Kaseya, a Miami-based software provider to over 40,000 businesses, reported on July 2 that it was looking into a possible hack. The IT solutions provider for managed service providers (MSPs) and enterprise clients revealed a day later that it had been targeted by a "sophisticated cyberattack." According to CEO Fred Voccola, the ransomware attack has hit between 800 and 1,500 organizations throughout the world. In an interview with Reuters, he said it was impossible to determine the exact impact of the hack because the firms affected were Kaseya's clients.
REvil, a hacking organization linked to Russia, published a blog on the dark web on Sunday claiming its involvement in the attack. REvil sought $70 million for the data to be restored. REvil has become one of the most well-known ransomware creators in the world. In the last month, it demanded an $11 million payment from the U.S. subsidiary of the world's largest meatpacking company, a $5 million payment from a Brazilian medical diagnostics company, and launched a large-scale attack on dozens, if not hundreds, of companies that use IT management software from Kaseya VSA.
Kaseya is a company that provides its comprehensive integrated IT management platform to other businesses. It also provides organizations with tools such as VSA (Virtual System/Server Administrator) and other remote monitoring and management solutions for network endpoints. Kaseya also offers compliance systems, service desks, and a platform for service automation.
According to the FBI, a vulnerability in Kaseya VSA software was used against many MSPs and their clients in the recent supply-chain ransomware campaign. VSA allows a company to control servers and other hardware, as well as software and services, from a remote location. Large enterprises and service providers who manage system administration for companies without their own IT staff utilize the software.

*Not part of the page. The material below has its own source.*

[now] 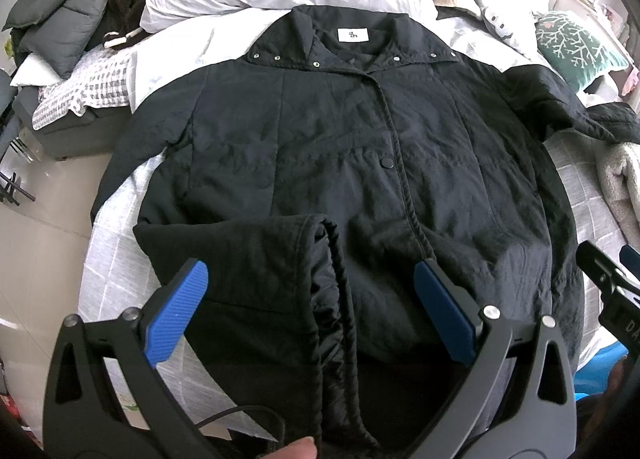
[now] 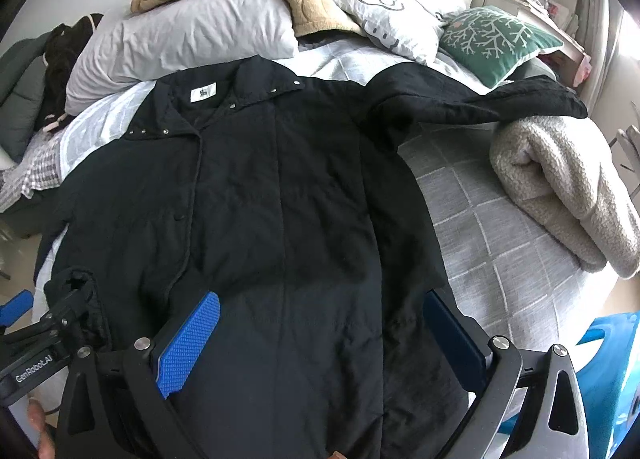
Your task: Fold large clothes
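Coat lies spread front-up on the bed, collar toward the pillows, presumably flattened for folding, while the left gripper and right gripper hover with jaws apart over its lower hem, gripping nothing

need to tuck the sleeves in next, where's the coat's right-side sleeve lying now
In the right wrist view the sleeve stretches out to the right of the black coat, its cuff resting on the rolled grey blanket, just below the green pillow.
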### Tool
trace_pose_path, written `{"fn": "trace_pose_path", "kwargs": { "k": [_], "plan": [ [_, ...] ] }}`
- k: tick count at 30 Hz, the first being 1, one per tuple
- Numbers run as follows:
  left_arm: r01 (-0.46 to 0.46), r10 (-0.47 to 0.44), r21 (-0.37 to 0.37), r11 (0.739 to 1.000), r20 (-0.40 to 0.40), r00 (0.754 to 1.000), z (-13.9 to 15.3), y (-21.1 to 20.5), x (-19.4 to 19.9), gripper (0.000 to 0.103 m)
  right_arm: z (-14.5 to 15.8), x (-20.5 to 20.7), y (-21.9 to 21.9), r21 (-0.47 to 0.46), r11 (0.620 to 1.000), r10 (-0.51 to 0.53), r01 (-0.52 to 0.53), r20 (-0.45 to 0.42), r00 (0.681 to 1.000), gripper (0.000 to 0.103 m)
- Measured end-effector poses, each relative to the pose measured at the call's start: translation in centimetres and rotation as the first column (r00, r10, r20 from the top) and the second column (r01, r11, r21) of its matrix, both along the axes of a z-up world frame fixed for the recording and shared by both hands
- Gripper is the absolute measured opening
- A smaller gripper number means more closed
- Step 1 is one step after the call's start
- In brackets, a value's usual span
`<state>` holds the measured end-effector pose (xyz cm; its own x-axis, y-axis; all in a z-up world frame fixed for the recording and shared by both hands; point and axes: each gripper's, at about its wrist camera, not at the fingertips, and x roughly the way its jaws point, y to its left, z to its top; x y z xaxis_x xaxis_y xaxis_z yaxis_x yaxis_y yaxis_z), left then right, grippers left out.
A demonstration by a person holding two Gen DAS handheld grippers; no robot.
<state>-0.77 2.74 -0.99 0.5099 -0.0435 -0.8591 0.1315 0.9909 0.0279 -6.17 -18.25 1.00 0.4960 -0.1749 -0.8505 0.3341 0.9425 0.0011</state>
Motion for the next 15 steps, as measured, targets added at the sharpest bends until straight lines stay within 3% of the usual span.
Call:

According to Kevin Beaumont, a security specialist, the REvil ransomware was distributed through an apparent automatic bogus software update in the product. Because the malware had administrator access down to client systems, the MSPs who were attacked were able to infect the systems of their clients.
The attacker quickly disabled administrator access to VSA, according to Beaumont, and then inserted a task called "Kaseya VSA Agent Hot-fix." This phoney update was then pushed out to the entire estate, including MSP client systems. The management agent update was actually REvil ransomware, and non-Kaseya customers were still encrypted. The ransomware allowed hackers to disable antivirus software and run a phoney Windows Defender app, after which the computer's files were encrypted and couldn't be viewed without a key.